WHAT THE TASK ASKS
After locating "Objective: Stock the" in the listing below, copy that line and each one after it exactly, ending with the line that has "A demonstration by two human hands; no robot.".

-- Opening Marker --

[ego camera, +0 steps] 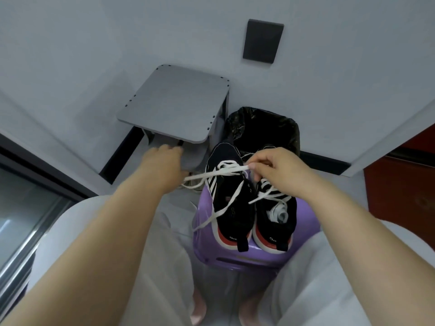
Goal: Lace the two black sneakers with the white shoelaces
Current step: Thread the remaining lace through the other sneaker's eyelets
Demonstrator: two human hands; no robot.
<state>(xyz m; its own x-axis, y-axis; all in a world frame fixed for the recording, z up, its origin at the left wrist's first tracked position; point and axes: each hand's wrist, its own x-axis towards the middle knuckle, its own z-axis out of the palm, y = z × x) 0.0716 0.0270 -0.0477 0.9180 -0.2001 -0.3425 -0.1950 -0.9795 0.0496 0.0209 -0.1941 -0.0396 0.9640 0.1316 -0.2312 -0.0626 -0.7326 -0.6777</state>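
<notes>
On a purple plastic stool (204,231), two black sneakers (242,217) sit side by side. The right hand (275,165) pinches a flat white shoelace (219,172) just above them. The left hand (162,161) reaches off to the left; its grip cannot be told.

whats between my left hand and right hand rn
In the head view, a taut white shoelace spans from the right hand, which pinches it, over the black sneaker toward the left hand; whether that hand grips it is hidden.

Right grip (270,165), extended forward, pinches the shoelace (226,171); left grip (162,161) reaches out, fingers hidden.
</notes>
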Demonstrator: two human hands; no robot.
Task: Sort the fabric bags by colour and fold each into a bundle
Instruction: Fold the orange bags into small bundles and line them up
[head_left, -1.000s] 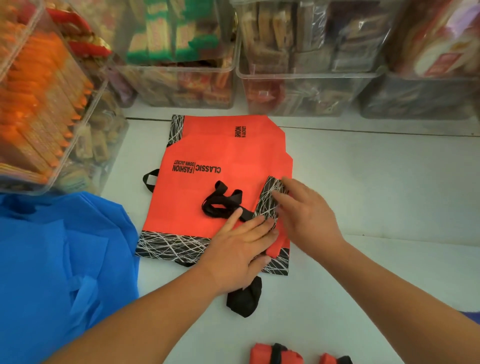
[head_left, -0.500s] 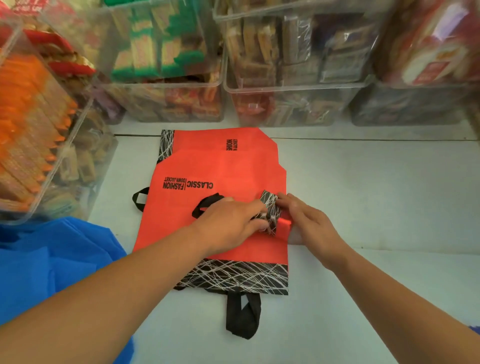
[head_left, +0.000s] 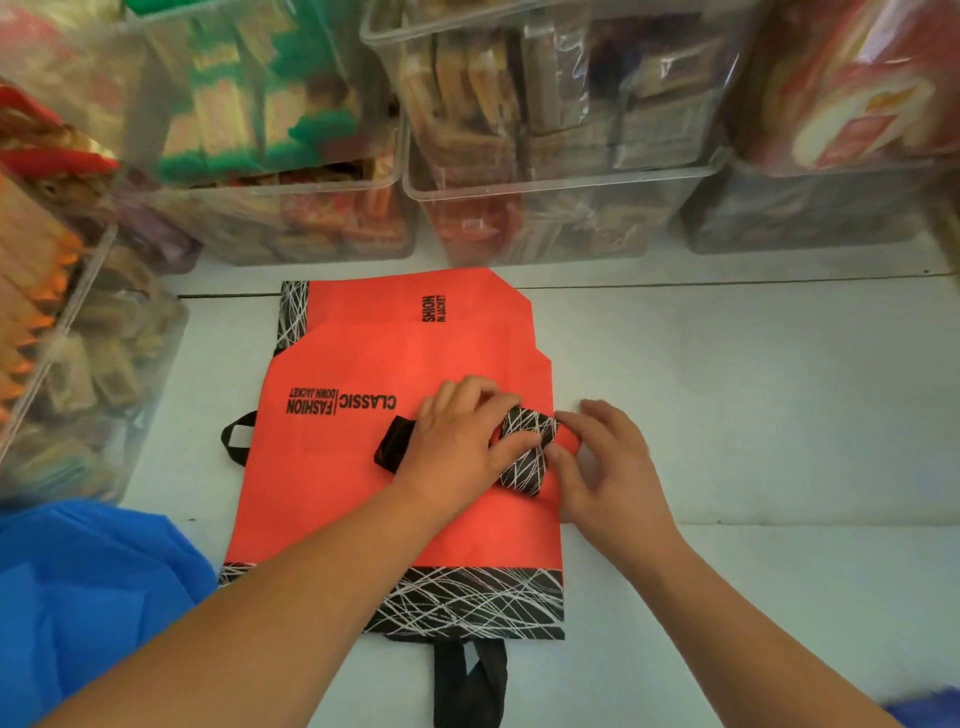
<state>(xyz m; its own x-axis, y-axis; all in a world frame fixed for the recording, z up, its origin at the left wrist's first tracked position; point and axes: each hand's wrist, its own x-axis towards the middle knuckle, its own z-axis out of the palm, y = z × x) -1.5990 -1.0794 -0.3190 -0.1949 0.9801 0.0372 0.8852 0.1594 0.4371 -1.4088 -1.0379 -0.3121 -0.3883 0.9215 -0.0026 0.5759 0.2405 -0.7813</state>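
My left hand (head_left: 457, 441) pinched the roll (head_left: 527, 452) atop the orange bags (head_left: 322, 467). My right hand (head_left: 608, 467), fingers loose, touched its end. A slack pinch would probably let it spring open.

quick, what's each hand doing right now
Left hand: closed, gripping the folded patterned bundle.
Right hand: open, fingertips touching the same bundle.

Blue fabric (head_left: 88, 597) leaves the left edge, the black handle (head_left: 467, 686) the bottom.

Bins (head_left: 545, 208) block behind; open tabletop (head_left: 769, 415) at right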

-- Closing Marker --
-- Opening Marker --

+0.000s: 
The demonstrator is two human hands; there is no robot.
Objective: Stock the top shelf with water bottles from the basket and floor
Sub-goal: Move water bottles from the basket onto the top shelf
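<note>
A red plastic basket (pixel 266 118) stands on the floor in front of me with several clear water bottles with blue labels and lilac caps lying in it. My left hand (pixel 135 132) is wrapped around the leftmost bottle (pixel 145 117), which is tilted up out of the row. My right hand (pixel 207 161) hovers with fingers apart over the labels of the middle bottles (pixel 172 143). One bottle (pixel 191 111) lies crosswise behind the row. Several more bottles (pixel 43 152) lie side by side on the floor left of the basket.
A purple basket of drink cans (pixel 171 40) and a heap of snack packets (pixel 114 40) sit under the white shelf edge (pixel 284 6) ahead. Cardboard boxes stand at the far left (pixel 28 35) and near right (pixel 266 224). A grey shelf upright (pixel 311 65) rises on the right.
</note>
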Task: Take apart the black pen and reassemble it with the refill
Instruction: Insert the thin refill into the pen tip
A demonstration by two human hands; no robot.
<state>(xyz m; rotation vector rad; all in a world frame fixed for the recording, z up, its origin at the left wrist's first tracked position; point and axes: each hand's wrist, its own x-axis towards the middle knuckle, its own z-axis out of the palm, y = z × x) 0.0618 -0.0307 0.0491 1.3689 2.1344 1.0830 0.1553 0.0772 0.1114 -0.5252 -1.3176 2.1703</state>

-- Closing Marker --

SOLUTION FOR THIS PROBLEM
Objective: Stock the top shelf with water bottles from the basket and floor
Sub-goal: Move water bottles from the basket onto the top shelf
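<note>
A red plastic basket (pixel 266 118) stands on the floor in front of me with several clear water bottles with blue labels and lilac caps lying in it. My left hand (pixel 135 132) is wrapped around the leftmost bottle (pixel 145 117), which is tilted up out of the row. My right hand (pixel 207 161) hovers with fingers apart over the labels of the middle bottles (pixel 172 143). One bottle (pixel 191 111) lies crosswise behind the row. Several more bottles (pixel 43 152) lie side by side on the floor left of the basket.
A purple basket of drink cans (pixel 171 40) and a heap of snack packets (pixel 114 40) sit under the white shelf edge (pixel 284 6) ahead. Cardboard boxes stand at the far left (pixel 28 35) and near right (pixel 266 224). A grey shelf upright (pixel 311 65) rises on the right.
</note>
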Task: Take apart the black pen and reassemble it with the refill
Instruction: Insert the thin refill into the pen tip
A demonstration by two human hands; no robot.

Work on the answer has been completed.